Projection operators for propagators

32 views
Skip to first unread message

Elias Leite Mendonça

unread,
May 28, 2024, 12:15:16 AMMay 28
to xAct Tensor Computer Algebra

Dear colleagues,

I have a simple question: I would like to implement projection operators to calculate propagators of field theories. Specifically, I need to define expressions in xAct like this:

\omega_{\mu\nu}=\frac{k_{\mu}k_{\nu}}{k^2}

Note that in this expression, I am using kμ  and k^2=k_{\alpha}k^{\alpha}  which are supposed to represent the momentum and its square.

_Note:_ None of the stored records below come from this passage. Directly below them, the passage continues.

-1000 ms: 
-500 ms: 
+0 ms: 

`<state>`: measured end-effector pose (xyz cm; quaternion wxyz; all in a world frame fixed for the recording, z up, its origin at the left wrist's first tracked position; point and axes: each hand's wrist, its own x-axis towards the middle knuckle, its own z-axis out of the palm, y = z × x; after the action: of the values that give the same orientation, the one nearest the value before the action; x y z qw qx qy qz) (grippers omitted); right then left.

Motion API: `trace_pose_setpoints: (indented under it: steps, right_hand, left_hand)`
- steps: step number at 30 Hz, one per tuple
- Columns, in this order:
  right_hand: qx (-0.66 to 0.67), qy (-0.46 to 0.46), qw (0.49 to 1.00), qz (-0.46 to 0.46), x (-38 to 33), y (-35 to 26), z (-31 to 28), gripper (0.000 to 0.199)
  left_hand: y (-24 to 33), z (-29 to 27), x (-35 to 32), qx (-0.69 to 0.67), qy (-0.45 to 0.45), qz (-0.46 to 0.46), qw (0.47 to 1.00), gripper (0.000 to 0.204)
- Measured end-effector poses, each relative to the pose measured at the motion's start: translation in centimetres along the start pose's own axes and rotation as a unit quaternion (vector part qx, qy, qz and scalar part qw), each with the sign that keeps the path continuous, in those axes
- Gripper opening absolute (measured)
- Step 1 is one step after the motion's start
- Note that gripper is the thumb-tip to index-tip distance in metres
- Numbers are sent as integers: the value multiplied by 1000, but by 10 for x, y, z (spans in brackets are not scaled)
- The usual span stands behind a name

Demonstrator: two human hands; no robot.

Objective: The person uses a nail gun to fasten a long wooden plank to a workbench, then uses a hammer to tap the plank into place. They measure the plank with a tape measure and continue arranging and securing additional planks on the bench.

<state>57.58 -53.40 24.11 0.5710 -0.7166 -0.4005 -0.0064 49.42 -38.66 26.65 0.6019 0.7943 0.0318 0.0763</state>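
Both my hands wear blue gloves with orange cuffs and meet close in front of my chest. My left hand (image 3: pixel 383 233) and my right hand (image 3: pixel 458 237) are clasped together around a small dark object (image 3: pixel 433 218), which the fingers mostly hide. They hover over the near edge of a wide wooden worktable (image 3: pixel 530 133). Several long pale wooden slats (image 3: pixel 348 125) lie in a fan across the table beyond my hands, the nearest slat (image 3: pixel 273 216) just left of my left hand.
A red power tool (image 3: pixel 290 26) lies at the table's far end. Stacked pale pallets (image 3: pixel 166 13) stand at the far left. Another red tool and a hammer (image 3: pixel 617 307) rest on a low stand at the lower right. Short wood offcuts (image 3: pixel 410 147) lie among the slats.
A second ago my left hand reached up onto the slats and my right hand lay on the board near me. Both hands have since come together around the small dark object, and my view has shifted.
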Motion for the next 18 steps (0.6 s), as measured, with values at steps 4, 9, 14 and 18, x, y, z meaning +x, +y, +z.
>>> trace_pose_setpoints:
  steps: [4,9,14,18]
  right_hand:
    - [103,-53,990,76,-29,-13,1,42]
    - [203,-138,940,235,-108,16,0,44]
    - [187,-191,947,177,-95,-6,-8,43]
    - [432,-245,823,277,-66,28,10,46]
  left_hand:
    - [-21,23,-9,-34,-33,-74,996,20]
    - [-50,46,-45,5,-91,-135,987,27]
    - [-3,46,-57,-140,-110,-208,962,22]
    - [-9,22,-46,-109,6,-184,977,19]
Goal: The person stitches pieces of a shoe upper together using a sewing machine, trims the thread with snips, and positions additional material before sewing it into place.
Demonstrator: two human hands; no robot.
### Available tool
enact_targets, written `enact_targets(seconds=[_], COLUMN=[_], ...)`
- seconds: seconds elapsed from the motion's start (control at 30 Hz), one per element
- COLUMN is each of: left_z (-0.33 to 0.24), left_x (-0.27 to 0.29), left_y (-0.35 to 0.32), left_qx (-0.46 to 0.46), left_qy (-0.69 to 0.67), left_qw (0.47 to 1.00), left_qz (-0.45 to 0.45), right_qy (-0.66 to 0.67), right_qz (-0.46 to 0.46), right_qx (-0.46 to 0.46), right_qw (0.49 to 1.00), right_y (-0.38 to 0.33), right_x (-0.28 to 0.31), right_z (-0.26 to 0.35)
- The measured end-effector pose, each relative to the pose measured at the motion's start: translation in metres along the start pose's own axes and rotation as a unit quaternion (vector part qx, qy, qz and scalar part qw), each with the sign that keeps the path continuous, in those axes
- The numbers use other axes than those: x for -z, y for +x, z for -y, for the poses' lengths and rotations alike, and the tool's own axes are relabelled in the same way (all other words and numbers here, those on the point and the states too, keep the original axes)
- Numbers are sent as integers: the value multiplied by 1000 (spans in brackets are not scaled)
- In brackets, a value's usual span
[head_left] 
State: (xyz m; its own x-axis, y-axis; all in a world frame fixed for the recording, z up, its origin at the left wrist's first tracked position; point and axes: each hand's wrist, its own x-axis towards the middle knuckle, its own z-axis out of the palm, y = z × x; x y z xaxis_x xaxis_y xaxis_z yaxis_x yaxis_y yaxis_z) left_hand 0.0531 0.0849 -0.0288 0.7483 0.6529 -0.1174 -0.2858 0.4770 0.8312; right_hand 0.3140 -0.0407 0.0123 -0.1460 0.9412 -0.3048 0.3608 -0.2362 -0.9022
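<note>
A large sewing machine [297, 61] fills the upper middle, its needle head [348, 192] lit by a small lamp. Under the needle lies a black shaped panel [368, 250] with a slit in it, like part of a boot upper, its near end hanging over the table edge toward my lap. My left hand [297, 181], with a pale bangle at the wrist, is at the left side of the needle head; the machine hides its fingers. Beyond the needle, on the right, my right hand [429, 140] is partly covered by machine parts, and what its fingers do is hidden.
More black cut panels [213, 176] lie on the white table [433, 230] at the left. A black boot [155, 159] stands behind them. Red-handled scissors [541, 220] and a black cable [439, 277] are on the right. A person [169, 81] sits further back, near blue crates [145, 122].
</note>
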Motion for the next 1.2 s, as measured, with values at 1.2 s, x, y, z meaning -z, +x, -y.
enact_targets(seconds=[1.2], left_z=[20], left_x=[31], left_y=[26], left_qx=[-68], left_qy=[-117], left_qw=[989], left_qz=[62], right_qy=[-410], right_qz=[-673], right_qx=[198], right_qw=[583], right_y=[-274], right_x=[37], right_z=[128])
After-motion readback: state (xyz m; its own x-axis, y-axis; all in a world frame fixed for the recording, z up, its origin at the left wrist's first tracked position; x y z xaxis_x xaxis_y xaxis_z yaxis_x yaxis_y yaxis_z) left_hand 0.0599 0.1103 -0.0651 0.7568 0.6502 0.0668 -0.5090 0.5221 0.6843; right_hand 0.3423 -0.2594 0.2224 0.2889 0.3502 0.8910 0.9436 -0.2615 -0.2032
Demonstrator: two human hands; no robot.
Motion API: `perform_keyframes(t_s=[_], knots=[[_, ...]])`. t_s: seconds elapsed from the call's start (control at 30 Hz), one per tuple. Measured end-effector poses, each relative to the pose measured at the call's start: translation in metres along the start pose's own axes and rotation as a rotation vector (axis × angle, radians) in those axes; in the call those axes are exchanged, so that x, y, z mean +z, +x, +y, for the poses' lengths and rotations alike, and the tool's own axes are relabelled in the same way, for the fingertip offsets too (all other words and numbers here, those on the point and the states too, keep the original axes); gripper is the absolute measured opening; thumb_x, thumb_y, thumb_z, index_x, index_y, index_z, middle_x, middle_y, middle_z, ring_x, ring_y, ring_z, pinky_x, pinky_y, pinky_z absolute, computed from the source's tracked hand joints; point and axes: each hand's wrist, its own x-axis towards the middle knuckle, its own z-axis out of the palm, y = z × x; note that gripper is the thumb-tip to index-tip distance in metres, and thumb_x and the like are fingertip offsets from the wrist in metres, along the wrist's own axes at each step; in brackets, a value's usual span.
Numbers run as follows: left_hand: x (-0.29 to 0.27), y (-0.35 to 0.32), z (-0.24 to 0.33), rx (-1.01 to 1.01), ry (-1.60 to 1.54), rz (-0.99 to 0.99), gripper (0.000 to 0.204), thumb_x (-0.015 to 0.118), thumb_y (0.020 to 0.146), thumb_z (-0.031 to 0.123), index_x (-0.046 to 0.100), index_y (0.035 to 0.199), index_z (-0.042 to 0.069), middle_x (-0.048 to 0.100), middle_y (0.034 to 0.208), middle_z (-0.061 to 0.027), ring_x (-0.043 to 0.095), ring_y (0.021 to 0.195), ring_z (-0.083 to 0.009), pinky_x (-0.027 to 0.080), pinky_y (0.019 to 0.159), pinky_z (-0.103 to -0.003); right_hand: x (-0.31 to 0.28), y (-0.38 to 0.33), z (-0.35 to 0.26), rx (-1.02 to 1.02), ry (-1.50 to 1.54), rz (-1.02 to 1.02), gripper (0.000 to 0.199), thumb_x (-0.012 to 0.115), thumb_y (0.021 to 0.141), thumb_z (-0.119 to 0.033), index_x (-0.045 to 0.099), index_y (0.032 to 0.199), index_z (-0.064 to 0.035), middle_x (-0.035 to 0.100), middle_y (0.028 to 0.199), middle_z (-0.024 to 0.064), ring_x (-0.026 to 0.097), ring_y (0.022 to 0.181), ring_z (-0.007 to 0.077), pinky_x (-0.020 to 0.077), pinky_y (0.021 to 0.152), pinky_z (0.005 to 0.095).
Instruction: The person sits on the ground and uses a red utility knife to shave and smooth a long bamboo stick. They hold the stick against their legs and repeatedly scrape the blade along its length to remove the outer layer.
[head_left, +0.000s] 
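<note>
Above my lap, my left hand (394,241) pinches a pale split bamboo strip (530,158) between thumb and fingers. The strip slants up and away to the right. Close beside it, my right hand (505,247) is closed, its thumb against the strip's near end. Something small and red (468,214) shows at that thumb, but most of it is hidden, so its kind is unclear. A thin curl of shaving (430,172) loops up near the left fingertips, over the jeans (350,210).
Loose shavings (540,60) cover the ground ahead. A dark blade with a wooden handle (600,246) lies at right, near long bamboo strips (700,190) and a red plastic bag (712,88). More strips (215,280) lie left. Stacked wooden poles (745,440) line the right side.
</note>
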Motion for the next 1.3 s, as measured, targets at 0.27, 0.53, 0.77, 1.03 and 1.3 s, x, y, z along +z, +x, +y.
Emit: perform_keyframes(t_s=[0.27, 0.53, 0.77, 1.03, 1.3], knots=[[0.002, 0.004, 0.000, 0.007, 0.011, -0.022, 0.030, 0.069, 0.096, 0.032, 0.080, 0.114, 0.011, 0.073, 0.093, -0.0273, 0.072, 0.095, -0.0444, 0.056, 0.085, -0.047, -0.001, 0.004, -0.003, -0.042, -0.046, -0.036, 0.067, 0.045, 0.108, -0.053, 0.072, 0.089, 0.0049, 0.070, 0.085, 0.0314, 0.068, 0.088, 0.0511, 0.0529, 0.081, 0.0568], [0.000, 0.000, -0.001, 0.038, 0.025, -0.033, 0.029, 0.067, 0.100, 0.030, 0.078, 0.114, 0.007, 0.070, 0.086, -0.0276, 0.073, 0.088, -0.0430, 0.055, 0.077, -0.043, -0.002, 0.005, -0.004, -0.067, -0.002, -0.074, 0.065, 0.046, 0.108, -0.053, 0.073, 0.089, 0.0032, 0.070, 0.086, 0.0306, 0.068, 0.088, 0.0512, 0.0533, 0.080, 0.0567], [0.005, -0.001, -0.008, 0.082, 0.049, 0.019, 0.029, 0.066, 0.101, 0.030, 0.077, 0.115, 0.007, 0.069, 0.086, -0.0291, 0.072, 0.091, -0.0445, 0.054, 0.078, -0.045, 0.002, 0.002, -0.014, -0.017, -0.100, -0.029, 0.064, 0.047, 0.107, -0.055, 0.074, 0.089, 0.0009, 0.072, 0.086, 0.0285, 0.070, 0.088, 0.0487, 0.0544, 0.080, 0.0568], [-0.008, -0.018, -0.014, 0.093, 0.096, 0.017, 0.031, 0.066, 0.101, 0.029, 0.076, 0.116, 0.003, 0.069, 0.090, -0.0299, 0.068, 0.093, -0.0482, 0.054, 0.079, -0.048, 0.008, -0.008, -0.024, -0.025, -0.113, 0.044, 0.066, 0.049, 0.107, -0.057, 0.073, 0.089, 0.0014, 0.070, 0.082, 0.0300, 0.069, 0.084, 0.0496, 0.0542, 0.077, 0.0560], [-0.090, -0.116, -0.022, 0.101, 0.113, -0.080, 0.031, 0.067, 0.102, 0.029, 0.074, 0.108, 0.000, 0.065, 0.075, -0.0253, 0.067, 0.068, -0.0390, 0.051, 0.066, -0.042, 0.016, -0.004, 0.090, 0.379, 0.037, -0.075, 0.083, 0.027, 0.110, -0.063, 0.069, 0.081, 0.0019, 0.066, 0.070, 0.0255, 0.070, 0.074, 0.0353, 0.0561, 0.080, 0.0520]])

Besides, I would like xAct to understand that:

k^{\mu}\omega_{\mu\nu}=k_{\nu}

Is this possible? Could someone give me an idea on how to construct omega?

All the best!




Jose

unread,
May 28, 2024, 9:25:42 PMMay 28
to xAct Tensor Computer Algebra
Hi,

First, the usual steps:

   <<xAct`xTensor`
   DefManifold[M, 4, {a, b, c, d, e, f}]
   DefMetric[-1, g[-a, -b], cd]
   DefTensor[k[a], M]

There are (at least) two different ways to approach a case like this:

1) Construct omega as follows (no need to declare it with DefTensor):

    omega[a_, b_] := k[a] k[b] / Scalar[k[c] k[-c]]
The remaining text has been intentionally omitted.